Problem requirements: Please give the data again in full, exactly as provided.

Records excerpted from a collection

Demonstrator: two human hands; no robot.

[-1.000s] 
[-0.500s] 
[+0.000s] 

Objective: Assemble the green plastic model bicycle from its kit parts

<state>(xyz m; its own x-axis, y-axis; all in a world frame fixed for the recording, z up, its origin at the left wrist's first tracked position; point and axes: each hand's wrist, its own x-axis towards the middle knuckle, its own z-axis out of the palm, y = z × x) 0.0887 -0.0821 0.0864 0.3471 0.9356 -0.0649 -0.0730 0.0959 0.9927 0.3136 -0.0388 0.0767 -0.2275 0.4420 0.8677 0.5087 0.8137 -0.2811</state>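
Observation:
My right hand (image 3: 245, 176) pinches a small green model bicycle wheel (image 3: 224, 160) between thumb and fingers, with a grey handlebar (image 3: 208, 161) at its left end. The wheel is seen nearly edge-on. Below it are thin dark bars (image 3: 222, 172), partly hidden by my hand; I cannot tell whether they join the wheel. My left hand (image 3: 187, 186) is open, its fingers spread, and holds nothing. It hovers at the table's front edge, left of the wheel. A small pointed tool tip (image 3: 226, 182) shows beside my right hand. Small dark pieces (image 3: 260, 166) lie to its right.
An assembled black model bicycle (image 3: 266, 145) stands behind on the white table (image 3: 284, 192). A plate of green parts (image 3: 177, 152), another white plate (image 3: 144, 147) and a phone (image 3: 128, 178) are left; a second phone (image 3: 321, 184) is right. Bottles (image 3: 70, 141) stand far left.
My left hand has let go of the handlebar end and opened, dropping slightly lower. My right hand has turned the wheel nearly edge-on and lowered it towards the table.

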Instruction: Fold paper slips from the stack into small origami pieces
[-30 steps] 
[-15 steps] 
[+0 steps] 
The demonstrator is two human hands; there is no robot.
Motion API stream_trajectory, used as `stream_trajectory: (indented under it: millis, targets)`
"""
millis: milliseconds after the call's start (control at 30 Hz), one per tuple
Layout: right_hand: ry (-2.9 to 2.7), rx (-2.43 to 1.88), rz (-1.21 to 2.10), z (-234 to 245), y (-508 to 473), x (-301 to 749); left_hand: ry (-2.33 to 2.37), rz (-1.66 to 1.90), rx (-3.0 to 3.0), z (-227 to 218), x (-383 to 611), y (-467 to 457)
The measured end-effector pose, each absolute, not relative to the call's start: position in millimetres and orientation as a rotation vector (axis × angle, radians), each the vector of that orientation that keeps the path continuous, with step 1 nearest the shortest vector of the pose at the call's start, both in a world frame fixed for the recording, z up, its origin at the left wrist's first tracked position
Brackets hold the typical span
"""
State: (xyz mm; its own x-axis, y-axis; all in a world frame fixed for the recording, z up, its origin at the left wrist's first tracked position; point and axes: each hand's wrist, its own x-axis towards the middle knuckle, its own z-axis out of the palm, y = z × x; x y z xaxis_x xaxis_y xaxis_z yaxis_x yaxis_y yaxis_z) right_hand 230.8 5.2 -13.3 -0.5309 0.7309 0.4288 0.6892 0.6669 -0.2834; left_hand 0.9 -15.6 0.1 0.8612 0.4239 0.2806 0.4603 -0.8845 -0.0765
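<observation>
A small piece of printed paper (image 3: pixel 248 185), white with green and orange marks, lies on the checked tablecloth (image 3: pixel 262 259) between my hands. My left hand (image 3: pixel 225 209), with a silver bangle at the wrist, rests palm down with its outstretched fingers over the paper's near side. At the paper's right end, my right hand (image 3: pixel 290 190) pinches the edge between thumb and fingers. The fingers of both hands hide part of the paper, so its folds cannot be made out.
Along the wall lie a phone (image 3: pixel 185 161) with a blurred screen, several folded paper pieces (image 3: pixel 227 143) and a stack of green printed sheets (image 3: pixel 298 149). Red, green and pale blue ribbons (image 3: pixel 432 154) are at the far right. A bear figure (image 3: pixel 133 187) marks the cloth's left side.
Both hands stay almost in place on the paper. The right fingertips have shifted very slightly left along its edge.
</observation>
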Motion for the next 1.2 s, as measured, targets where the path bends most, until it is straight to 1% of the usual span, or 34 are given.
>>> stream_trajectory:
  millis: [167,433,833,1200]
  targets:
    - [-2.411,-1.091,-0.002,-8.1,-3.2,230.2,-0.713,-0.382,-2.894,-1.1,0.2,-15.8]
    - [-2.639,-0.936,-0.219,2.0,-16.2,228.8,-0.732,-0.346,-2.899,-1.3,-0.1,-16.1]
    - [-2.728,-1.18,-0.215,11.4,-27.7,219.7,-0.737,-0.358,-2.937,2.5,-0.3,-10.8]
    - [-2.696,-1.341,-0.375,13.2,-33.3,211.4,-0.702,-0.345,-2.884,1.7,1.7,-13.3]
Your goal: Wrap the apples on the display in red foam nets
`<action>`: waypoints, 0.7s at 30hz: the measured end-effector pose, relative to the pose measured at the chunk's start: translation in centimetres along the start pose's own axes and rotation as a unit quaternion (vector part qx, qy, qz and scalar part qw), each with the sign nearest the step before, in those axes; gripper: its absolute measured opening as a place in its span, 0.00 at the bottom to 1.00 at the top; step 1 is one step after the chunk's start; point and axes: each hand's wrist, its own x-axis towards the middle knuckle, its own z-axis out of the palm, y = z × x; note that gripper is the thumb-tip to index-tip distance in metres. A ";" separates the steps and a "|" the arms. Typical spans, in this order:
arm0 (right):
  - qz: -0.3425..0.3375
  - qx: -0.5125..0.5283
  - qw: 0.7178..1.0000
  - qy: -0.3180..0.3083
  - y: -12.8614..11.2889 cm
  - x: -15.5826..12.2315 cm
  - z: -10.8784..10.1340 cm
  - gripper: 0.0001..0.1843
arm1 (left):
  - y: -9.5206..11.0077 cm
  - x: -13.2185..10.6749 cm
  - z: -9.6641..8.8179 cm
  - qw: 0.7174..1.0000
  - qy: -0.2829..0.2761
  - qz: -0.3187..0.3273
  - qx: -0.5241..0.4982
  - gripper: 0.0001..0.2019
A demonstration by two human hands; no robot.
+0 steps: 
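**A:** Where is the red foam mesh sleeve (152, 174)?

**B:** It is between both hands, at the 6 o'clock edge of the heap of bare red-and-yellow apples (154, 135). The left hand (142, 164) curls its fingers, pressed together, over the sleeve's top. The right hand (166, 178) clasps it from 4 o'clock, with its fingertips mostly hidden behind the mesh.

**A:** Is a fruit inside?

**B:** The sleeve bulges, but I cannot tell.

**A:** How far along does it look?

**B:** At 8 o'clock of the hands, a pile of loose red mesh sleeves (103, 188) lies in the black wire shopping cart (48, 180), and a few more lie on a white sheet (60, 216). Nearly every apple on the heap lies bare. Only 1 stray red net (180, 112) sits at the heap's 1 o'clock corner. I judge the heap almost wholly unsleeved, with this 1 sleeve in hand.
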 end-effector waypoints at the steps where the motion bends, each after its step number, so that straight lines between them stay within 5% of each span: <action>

Result of the task:
Demonstrator: two human hands; no robot.

[-1.000s] 
[-0.500s] 
[+0.000s] 

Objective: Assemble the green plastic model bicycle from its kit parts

<state>(xyz m; its own x-axis, y-axis; all in a world frame fixed for the recording, z up, its origin at the left wrist's first tracked position; point and axes: each hand's wrist, its own x-axis towards the middle knuckle, its own z-axis out of the palm, y = z × x) 0.0887 -0.0821 0.0864 0.3471 0.9356 -0.0649 -0.0730 0.0959 0.9927 0.3136 -0.0388 0.0767 -0.2275 0.4420 0.8677 0.5087 0.8137 -0.2811</state>
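Observation:
My right hand (image 3: 245, 176) pinches a small green model bicycle wheel (image 3: 224, 160) between thumb and fingers, with a grey handlebar (image 3: 208, 161) at its left end. The wheel is seen nearly edge-on. Below it are thin dark bars (image 3: 222, 172), partly hidden by my hand; I cannot tell whether they join the wheel. My left hand (image 3: 187, 186) is open, its fingers spread, and holds nothing. It hovers at the table's front edge, left of the wheel. A small pointed tool tip (image 3: 226, 182) shows beside my right hand. Small dark pieces (image 3: 260, 166) lie to its right.
An assembled black model bicycle (image 3: 266, 145) stands behind on the white table (image 3: 284, 192). A plate of green parts (image 3: 177, 152), another white plate (image 3: 144, 147) and a phone (image 3: 128, 178) are left; a second phone (image 3: 321, 184) is right. Bottles (image 3: 70, 141) stand far left.
My left hand has let go of the handlebar end and opened, dropping slightly lower. My right hand has turned the wheel nearly edge-on and lowered it towards the table.
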
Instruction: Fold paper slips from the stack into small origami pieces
[-30 steps] 
[-15 steps] 
[+0 steps] 
The demonstrator is two human hands; there is no robot.
Motion API stream_trajectory, used as `stream_trajectory: (indented under it: millis, targets)`
"""
millis: milliseconds after the call's start (control at 30 Hz), one per tuple
Layout: right_hand: ry (-2.9 to 2.7), rx (-2.43 to 1.88), rz (-1.21 to 2.10), z (-234 to 245), y (-508 to 473), x (-301 to 749); left_hand: ry (-2.33 to 2.37), rz (-1.66 to 1.90), rx (-3.0 to 3.0), z (-227 to 218), x (-383 to 611), y (-467 to 457)
The measured end-effector pose, each absolute, not relative to the call's start: position in millimetres and orientation as a rotation vector (axis × angle, radians), each the vector of that orientation that keeps the path continuous, with step 1 nearest the shortest vector of the pose at the call's start, both in a world frame fixed for the recording, z up, its origin at the left wrist's first tracked position
Brackets hold the typical span
"""
State: (xyz mm; its own x-axis, y-axis; all in a world frame fixed for the recording, z up, its origin at the left wrist's first tracked position; point and axes: each hand's wrist, its own x-axis towards the middle knuckle, its own z-axis out of the palm, y = z × x; x y z xaxis_x xaxis_y xaxis_z yaxis_x yaxis_y yaxis_z) right_hand 230.8 5.2 -13.3 -0.5309 0.7309 0.4288 0.6892 0.6669 -0.2834; left_hand 0.9 -15.6 0.1 0.8612 0.4239 0.2806 0.4603 -0.8845 -0.0765
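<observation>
A small piece of printed paper (image 3: pixel 248 185), white with green and orange marks, lies on the checked tablecloth (image 3: pixel 262 259) between my hands. My left hand (image 3: pixel 225 209), with a silver bangle at the wrist, rests palm down with its outstretched fingers over the paper's near side. At the paper's right end, my right hand (image 3: pixel 290 190) pinches the edge between thumb and fingers. The fingers of both hands hide part of the paper, so its folds cannot be made out.
Along the wall lie a phone (image 3: pixel 185 161) with a blurred screen, several folded paper pieces (image 3: pixel 227 143) and a stack of green printed sheets (image 3: pixel 298 149). Red, green and pale blue ribbons (image 3: pixel 432 154) are at the far right. A bear figure (image 3: pixel 133 187) marks the cloth's left side.
Both hands stay almost in place on the paper. The right fingertips have shifted very slightly left along its edge.
</observation>
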Motion for the next 1.2 s, as measured, targets where the path bends most, until it is straight to 1% of the usual span, or 34 are given.
>>> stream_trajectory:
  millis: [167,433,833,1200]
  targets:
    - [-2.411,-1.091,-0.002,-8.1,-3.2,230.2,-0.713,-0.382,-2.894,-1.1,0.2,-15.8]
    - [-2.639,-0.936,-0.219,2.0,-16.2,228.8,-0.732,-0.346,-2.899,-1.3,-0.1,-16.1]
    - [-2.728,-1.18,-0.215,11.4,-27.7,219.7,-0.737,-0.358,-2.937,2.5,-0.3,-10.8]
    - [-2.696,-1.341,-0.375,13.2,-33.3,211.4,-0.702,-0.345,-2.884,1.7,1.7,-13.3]
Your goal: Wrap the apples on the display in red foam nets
`<action>`: waypoints, 0.7s at 30hz: the measured end-effector pose, relative to the pose measured at the chunk's start: translation in centimetres along the start pose's own axes and rotation as a unit quaternion (vector part qx, qy, qz and scalar part qw), each with the sign nearest the step before, in those axes; gripper: its absolute measured opening as a place in its span, 0.00 at the bottom to 1.00 at the top; step 1 is one step after the chunk's start; point and axes: each hand's wrist, its own x-axis towards the middle knuckle, its own z-axis out of the palm, y = z × x; note that gripper is the thumb-tip to index-tip distance in metres. A ";" separates the steps and a "|" the arms. Typical spans, in this order:
arm0 (right):
  - qz: -0.3425..0.3375
  - qx: -0.5125..0.5283
  - qw: 0.7178..1.0000
  - qy: -0.3180..0.3083
  - y: -12.8614..11.2889 cm
  - x: -15.5826..12.2315 cm
  - z: -10.8784..10.1340 cm
  - gripper: 0.0001..0.1843
arm1 (left):
  - y: -9.5206..11.0077 cm
  - x: -13.2185..10.6749 cm
  - z: -9.6641..8.8179 cm
  - qw: 0.7174..1.0000
  - qy: -0.2829..0.2761
  - qz: -0.3187..0.3273
  - qx: -0.5241..0.4982
  - gripper: 0.0001..0.2019
A demonstration by two human hands; no robot.
+0 steps: 
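**A:** Where is the red foam mesh sleeve (152, 174)?

**B:** It is between both hands, at the 6 o'clock edge of the heap of bare red-and-yellow apples (154, 135). The left hand (142, 164) curls its fingers, pressed together, over the sleeve's top. The right hand (166, 178) clasps it from 4 o'clock, with its fingertips mostly hidden behind the mesh.

**A:** Is a fruit inside?

**B:** The sleeve bulges, but I cannot tell.

**A:** How far along does it look?

**B:** At 8 o'clock of the hands, a pile of loose red mesh sleeves (103, 188) lies in the black wire shopping cart (48, 180), and a few more lie on a white sheet (60, 216). Nearly every apple on the heap lies bare. Only 1 stray red net (180, 112) sits at the heap's 1 o'clock corner. I judge the heap almost wholly unsleeved, with this 1 sleeve in hand.
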 end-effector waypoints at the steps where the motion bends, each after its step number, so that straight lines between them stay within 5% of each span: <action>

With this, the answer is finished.